------ Exercise materials
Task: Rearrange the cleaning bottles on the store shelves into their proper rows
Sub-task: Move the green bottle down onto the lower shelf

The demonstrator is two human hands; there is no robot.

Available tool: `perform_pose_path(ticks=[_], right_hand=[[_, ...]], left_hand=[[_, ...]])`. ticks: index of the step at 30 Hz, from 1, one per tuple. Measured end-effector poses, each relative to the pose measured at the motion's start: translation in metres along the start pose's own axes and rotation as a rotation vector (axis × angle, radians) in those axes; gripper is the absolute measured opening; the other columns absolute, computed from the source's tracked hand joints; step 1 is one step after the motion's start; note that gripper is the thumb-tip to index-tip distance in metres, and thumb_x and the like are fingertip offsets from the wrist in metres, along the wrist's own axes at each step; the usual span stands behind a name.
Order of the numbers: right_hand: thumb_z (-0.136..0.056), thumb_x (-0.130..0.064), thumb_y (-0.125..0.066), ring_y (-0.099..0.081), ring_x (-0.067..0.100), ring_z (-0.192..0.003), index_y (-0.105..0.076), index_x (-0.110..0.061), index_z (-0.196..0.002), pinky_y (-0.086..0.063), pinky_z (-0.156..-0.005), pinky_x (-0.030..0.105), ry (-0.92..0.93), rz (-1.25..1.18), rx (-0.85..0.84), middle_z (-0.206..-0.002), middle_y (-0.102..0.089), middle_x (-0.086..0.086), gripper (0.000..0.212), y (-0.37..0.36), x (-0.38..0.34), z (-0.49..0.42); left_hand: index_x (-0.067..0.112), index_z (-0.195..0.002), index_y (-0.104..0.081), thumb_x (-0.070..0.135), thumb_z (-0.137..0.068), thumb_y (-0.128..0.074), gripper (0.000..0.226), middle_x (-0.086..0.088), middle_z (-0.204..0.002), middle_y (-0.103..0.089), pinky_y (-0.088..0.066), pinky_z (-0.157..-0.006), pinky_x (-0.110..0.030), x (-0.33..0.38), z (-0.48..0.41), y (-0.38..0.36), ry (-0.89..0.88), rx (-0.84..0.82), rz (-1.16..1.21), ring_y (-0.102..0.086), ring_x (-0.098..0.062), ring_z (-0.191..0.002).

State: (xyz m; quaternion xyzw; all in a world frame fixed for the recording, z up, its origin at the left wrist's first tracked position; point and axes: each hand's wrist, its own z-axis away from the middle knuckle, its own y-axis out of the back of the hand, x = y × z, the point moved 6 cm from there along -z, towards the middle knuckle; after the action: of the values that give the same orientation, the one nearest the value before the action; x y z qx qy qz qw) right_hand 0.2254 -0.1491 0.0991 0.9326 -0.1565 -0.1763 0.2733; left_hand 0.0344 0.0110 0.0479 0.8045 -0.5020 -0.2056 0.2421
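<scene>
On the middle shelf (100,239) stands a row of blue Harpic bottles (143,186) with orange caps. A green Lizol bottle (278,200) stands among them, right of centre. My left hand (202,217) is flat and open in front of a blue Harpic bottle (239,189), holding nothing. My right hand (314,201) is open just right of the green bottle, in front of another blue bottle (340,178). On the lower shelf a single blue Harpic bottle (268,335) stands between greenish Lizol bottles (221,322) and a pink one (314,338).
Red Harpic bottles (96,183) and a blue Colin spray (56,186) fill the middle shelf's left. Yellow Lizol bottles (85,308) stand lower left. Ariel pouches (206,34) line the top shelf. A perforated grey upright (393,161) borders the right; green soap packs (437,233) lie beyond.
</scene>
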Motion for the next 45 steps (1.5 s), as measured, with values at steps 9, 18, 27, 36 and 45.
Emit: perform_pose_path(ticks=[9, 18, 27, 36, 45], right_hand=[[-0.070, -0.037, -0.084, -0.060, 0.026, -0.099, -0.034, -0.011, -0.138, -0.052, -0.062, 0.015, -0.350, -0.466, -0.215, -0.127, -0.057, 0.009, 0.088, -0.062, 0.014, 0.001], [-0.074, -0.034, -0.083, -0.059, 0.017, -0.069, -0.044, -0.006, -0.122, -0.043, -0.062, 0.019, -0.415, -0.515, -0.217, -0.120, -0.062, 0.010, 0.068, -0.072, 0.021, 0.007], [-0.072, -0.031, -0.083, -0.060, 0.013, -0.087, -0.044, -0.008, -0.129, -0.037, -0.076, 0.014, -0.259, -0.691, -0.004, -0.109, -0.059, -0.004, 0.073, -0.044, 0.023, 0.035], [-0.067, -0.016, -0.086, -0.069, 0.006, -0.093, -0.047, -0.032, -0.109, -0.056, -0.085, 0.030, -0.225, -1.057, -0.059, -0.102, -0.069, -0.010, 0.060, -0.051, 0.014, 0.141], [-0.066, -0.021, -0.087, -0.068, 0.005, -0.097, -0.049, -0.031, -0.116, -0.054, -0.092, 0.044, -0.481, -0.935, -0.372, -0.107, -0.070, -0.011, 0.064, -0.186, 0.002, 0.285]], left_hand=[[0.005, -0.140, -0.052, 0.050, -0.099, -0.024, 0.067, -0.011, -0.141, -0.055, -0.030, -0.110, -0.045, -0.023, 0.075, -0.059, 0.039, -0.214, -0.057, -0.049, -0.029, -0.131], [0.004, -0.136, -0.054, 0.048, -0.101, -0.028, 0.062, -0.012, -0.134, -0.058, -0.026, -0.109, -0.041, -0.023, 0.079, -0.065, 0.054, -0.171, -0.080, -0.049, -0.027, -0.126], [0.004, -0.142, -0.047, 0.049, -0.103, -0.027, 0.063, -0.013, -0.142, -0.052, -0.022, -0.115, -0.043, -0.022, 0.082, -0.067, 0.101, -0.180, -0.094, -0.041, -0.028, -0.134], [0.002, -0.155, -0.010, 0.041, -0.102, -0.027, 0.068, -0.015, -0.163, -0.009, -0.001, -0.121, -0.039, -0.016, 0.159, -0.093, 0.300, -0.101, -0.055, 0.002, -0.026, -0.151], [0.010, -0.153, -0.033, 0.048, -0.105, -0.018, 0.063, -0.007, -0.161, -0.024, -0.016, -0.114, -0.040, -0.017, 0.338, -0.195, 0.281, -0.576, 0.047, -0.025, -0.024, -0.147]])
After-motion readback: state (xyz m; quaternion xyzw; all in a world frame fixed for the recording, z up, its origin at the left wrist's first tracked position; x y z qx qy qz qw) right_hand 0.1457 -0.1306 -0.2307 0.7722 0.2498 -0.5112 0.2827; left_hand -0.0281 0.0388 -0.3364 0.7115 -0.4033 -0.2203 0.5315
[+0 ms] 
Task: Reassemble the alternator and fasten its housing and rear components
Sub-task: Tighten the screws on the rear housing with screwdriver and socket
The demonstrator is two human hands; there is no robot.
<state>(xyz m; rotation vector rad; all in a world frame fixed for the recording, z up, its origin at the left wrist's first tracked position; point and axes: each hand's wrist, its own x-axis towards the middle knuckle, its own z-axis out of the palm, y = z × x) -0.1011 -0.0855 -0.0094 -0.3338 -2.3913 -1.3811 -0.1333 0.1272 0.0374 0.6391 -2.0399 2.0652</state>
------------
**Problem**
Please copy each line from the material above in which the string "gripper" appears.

**Solution below**
Available tool: `perform_pose_path(ticks=[_], right_hand=[[_, ...]], left_hand=[[_, ...]])`. ticks: index of the step at 30 Hz, from 1, one per tuple. Measured end-effector poses, each relative to the pose measured at the motion's start: translation in metres along the start pose's own axes and rotation as a rotation vector (axis × angle, radians) in those axes; gripper is the absolute measured opening; the other columns absolute, computed from the source's tracked hand joints; step 1 is one step after the motion's start; note that gripper is the thumb-tip to index-tip distance in metres, and thumb_x and the like are fingertip offsets from the wrist in metres, along the wrist's own axes at each step; the usual span stands behind a name.
Order of the numbers: right_hand: thumb_z (-0.136..0.056), thumb_x (-0.130..0.064), thumb_y (-0.125..0.066), ring_y (-0.099..0.081), ring_x (-0.067..0.100), ring_z (-0.192..0.003), index_y (-0.105..0.076), index_x (-0.110..0.061), index_z (-0.196..0.002), pinky_y (-0.086..0.063), pinky_z (-0.156..-0.005), pinky_x (-0.030..0.105), ry (-0.92..0.93), rz (-1.25..1.18), rx (-0.85..0.84), middle_z (-0.206..-0.002), middle_y (-0.102..0.089), middle_x (-0.086..0.086), gripper (0.000..0.212), y (-0.37..0.36), x (-0.38..0.34), z (-0.49..0.42); left_hand: index_x (-0.067..0.112), index_z (-0.195..0.002), index_y (-0.104..0.081), thumb_x (-0.070..0.135), thumb_z (-0.137..0.068), thumb_y (-0.128..0.074), gripper (0.000..0.226), middle_x (-0.086..0.088), middle_z (-0.204..0.002), middle_y (-0.103..0.089), pinky_y (-0.088..0.066), pinky_z (-0.157..-0.006), pinky_x (-0.110..0.030), x (-0.33..0.38), z (-0.48..0.41), y (-0.38..0.36), ry (-0.89..0.88), rx (-0.84..0.82), rz (-1.16..1.21), ring_y (-0.102..0.086), ring_x (-0.098..0.062), ring_z (-0.191..0.002).

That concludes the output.